Figure 1 : prurit, érythème périanal, débris de papier.
Figure 2 : plage de dysplasie induite par le Papilloma virus
Figure 3 : lichen
Figure 4 : eczéma
Figure 5 : psoriasis
Figure 6 : condylomes

Anamnèse :

  • Rythme du prurit anal : vespéral (évocateur d’eczéma), post défécatoire, permanent, nocturne (évocateur d’oxyures).
  • Date de début des symptômes (si récent, rechercher une lésion, l’application d’un irritant…).
  • Facteur déclenchant (trouble du transit, apparition de lésion).
  • Hygiène intime et modalités d’essuyage après la selle.
  • Comme toujours, faire préciser le transit du patient et la consistance des selles selon l’échelle de Bristol.
  • Faire préciser si troubles de la continence anale/suintements.
  • Antécédents personnels (terrain atopique, antécédents chirurgicaux proctologiques ou gynécologiques notamment obstétricaux).
  • Traitement au long cours.

Examen clinique

Il est indispensable pour guider la thérapeutique
Avant de le réaliser, toujours expliquer l’examen proctologique avec ses différentes étapes (inspection, toucher rectal, anuscopie).

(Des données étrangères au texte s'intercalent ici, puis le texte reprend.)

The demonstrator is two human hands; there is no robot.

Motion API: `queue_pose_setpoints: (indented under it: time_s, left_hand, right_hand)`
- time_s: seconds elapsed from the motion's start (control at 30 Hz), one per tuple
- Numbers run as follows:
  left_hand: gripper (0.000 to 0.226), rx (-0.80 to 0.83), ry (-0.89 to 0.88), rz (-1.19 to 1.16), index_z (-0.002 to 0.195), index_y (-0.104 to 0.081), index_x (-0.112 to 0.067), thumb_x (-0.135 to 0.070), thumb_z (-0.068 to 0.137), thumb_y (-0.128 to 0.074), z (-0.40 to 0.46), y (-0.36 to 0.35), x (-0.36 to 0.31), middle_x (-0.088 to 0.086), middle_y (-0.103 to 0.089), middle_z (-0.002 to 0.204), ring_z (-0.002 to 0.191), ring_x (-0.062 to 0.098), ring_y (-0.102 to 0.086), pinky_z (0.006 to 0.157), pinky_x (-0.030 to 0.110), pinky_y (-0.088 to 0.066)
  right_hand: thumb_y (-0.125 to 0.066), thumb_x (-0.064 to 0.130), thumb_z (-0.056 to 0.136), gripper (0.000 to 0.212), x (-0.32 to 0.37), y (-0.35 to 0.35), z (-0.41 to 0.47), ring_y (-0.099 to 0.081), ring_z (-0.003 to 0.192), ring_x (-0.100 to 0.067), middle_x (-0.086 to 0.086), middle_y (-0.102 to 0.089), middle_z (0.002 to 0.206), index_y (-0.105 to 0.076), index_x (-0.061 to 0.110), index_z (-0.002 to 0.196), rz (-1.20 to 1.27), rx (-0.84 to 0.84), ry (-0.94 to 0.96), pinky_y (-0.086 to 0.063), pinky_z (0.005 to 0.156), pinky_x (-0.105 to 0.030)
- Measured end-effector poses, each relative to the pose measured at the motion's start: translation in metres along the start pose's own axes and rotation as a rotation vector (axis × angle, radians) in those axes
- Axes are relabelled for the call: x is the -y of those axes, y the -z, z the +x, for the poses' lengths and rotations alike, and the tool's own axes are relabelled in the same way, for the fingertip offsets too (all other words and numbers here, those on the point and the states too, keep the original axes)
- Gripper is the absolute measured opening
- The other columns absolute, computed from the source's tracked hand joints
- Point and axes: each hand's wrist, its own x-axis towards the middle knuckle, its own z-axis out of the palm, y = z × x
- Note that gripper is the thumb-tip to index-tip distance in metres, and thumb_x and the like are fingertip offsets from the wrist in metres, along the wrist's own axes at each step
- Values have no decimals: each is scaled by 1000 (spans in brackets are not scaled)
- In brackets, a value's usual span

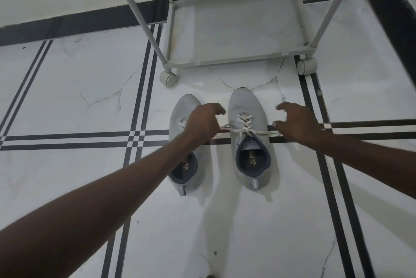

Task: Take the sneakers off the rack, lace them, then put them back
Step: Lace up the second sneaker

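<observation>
Two grey mesh sneakers on the floor (67,88), side by side, toes toward the rack (238,29), heels nearest the camera. Right sneaker (249,142): white lace (244,123) crossed through the eyelets, both ends stretched out sideways. Left sneaker (188,165): partly hidden, lace state unclear. Dark collars, grey heel tabs. Rack's bottom shelf holds nothing.
</observation>
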Motion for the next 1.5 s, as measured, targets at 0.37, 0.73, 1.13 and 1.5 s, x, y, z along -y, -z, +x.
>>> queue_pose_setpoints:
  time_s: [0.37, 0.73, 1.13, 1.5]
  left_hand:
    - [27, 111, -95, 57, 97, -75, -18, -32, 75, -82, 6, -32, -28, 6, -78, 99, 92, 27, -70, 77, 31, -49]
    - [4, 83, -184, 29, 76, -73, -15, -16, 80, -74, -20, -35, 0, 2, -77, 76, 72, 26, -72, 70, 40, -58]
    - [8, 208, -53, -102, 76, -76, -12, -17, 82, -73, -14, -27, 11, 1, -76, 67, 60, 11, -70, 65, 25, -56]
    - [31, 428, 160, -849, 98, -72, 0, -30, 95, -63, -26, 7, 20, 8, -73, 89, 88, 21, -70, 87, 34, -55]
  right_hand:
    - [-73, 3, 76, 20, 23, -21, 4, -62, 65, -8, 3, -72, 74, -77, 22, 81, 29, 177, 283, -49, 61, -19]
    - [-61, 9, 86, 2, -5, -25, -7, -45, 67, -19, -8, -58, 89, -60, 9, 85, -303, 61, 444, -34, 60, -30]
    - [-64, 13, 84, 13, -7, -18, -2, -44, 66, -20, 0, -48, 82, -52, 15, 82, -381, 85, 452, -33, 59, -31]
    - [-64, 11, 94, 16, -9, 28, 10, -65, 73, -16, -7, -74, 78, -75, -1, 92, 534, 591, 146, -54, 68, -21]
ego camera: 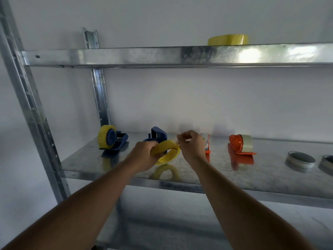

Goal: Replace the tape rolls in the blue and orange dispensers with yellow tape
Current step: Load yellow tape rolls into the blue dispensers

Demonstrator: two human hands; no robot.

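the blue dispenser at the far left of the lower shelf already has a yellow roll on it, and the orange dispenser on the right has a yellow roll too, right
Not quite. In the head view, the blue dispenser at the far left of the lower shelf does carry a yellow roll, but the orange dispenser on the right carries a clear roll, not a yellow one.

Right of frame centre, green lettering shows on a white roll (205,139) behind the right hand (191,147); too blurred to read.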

Cela permet en effet une meilleure acceptation des patients de cet examen souvent anxiogène.Inspection à la recherche de :

Inspection à la recherche de :

  • Lésions (condylomes, prolapsus mucohémorroidaire, orifice externe de fistule anale, fissure anale, dermatoses, cancer de l’anus, dermite d’irritation).
  • Facteur favorisant : marisques hypertrophiques.
  • Lésions évocatrices de grattage : plaies de grattage, lichenification.

Toucher ano-rectal à la recherche de :

  • Lésion endocanalaire (induration, ulcération).
  • Point douloureux.
  • Hypotonie sphinctérienne.
  • Lésion du bas rectum.
  • glaires, sang sur le doigtier.

Anuscopie :

  • rechercher une lésion endocanalaire, oxyures.
  • évaluation des hémorroïdes internes.
  • visualisation du bas rectum : inflammation muqueuse.

Et la biopsie ?

Pratiquée avec un punch à biopsie, ou aux ciseaux, le plus souvent après infiltration d’anesthésique local. C’est un geste simple, facile à effectuer en consultation, et d’indication très large. Notamment en cas de pathologie résistant aux traitements locaux classiques, de lésion d’aspect atypique, en cas d’errance thérapeutique, ou bien chez un malade inquiet…
Elle permet de rassurer le patient et d’envisager une prise en charge sur le long cours sans arrière-pensée de maladie évolutive sévère.

Rarement, aucune étiologie n’est retrouvée… il s’agit d’un prurit anal essentiel.

Traitement :

  • Il est possible de proposer un traitement d’épreuve bien conduit par flubendazole (Fluvermal®) en expliquant les modalités (traiter toute la famille, deuxième dose à J15, laver literie, sous-vêtements et linges de toilette lors de la première prise)
  • Bien insister sur les règles hygiéno-diététiques avec comme objectif une région périanale propre et sèche et non irritée. Ne pas hésiter à proposer une fiche explicative (lien fiche CREGG).
    Elles seront TOUJOURS conseillées, même s’il existe une affection dermatologique spécifique.
    Eviter l’essuyage au papier qui est rarement responsable d’allergies, mais souvent d’irritation due aux produits chimiques qu’il contient, à l’abrasion et à la mauvaise qualité du « nettoyage » par essuyage. De plus il peut aggraver une pathologie dermatologique sous-jacente (psoriasis, eczéma).
    Privilégier les toilettes à l’eau tiède (douchette, bidet etc) après la selle, puis séchage sans frotter mais plutôt en tamponnant.
    Port de sous vêtement en cotons, éviter strings et tanga.
    Savonnage doux une seule fois/j, pas d’antiseptiques locaux.
    Protéger la région périanale avec une pommade hydratante après chaque toilette.
  • Les dermites eczématiformes, le psoriasis et le prurit anal essentiel répondent bien, en plus des indispensables règles de toilette citées ci-dessus, aux corticoïdes locaux. Application le soir, d’une petite quantité d’un corticoïde fort en pommade, pendant 3 à 5 jours s’il n’existe pas de lichenification importante. Application à renouveler à la demande. Pas d’application quotidienne de corticoïdes au long cours. 
  • Insister sur l’importance d’un transit bien régulier avec une consistance de selles bristol 4.
  • Bien sûr, traiter une cause spécifique si elle existe.